Le bactériophage T4 : Elizabeth Kutter, d’Evergreen College (Olympia, Etat de Washington, USA), évoque la présence dans la nature et dans le corps humain de nombreuses bactéries E. Coli, dont la plupart sont en phase stationnaire. Le bactériophage T4 est connu depuis longtemps pour infecter les bactéries E. Coli. Les auteurs montrent qu’il existe 2 modalités d’infection du bactériophage T4, selon qu’E. Coli est en phase stationnaire ou en phase active (rôle de facteurs environnementaux).

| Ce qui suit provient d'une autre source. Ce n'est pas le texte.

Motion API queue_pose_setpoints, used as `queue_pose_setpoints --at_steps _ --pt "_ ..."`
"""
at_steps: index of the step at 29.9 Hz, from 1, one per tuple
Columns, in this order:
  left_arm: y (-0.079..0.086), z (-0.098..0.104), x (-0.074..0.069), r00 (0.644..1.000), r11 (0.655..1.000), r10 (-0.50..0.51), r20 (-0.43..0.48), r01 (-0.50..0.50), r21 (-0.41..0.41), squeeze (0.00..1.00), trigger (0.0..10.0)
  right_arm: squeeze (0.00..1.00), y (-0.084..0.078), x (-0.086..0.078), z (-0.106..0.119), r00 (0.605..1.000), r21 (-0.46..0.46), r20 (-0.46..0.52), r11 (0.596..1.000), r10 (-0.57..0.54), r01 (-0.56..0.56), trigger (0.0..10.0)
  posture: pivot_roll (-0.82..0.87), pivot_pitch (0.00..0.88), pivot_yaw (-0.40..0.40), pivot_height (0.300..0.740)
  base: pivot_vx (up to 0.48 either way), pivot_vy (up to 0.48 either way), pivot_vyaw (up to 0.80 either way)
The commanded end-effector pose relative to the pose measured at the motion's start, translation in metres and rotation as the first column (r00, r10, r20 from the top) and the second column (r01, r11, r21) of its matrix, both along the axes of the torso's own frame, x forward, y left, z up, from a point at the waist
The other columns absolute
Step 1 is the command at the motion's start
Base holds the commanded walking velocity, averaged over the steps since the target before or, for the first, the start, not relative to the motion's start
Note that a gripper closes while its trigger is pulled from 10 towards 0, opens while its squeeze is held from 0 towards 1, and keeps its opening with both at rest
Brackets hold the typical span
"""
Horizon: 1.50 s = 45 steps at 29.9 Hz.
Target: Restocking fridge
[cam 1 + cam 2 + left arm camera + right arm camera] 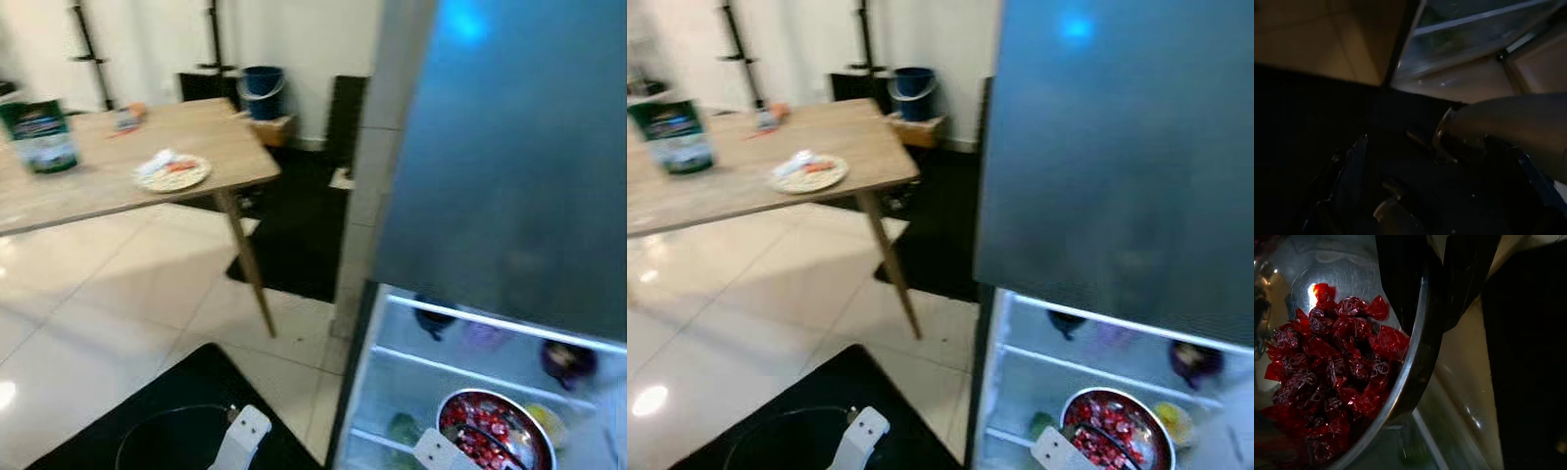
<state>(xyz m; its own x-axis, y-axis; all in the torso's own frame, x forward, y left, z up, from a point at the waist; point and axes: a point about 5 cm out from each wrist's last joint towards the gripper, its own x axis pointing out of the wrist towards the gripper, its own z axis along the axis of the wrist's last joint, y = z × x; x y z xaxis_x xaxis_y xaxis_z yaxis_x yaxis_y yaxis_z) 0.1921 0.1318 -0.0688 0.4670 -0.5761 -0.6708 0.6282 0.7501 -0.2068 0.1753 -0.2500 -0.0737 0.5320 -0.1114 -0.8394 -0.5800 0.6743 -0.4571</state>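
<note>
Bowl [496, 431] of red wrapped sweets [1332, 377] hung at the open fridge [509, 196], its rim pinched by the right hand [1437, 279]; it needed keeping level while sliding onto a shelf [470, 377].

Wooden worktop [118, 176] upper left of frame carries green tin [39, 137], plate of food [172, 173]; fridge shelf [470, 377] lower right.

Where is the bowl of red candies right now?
The steel bowl of red candies sits low right in the head views, before the open fridge's lit shelves, its rim pinched by the right pincer.
</note>
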Motion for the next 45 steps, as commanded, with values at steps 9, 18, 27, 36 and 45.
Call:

Elisabeth Kutter parle de la collaboration étroite entre Evergreen College aux USA et l’Institut Eliava en Géorgie, avec une équipe d’Evergreen qui vient se former tous les ans en Géorgie.

 

Une communication affichée est présentée conjointement par Maia Merabishvili (Institut Eliava) et Jean-Paul Pirney (Hôpital militaire Bruxelles) : les équipes ont isolé et sélectionné des bactériophages actifs sur l’E. Coli très agressif et multirésistant qui a tué une cinquantaine de patients en Allemagne en 2011.

 

 

Méningite à E. Coli :

 

Jérôme Gabard, PDG de Pherecydes Pharma (France), rapporte à l’occasion d’une communication affichée, l’efficacité d’un bactériophage lysant un E. Coli (provenant d’une méningite néo-natale fatale) chez des souris atteintes de sepsis sévère avec méningite, infectées par ce germe.

 

 

Bactériophages anti Bacillus anthracis :

 

Le Bacillus anthracis est une bactérie encapsulée très répandue dans la nature et responsable de l’anthrax (infection cutanée) qui atteint le plus souvent des animaux herbivores mais parfois l’homme. En cas de septicémie, le risque de décès est de 60%. Elle reste résistante  sous forme de spores pendant plusieurs années dans la terre. La décontamination nécessite l’utilisation de puissants agents chimiques toxiques pour l’environnement. D’autre part, ce germe peut être utilisé dans un but de bioterrorisme. Dr Les Baille de Cardiff (Royaume Uni) étudie l’action de bactériophages lytiques anti Bacillus anthracis dans une région de Turquie sur des squelettes d’animaux infectés…

 

Bactériophages anti Bacillus licheniformis :

 

Ce germe infecte les crevettes blanches en culture dans l’océan pacifique. Le traitement permet d’améliorer la survie de ces animaux, à l’encontre de ces infections ainsi que d’autres infections à d’autres germes (vibrio, virus…) !

 

 

Des bactériophages allemands contre des infections bactériennes mondiales !

 

Alexander Rakin et son équipe (Munich, Allemagne) ont montré que des bactériophages isolés dans plusieurs plans d’eau à Munich peuvent agir contre 65 bactéries très pathogènes provenant d’hôpitaux de Singapour : SARM (staphylocoque aureus résistant àla Méthicilline), Pseudomonas aeruginosa, Acinetobacter baumanii et Klebsiella pneumoniae multirésistants, E. Coli et Enterobacter cloacae résistants aux carbapénèmes et Enterococcus faecium résistant àla Vancomycine.Celatendrait à montrer qu’il y a une dispersion globale des bactériophages, capables de lyser des bactéries pathogènes localement (là où les phages sont trouvés), comme à des endroits plus éloignés.

A.Rakin rapporte 2 cas cliniques de patients qu’il a traité par phagothérapie : un patient atteint d’une infection ostéo-articulaire à Pseudomonas aeruginosa  multi-résistant et un patient infecté à Acinetobacter baumanii.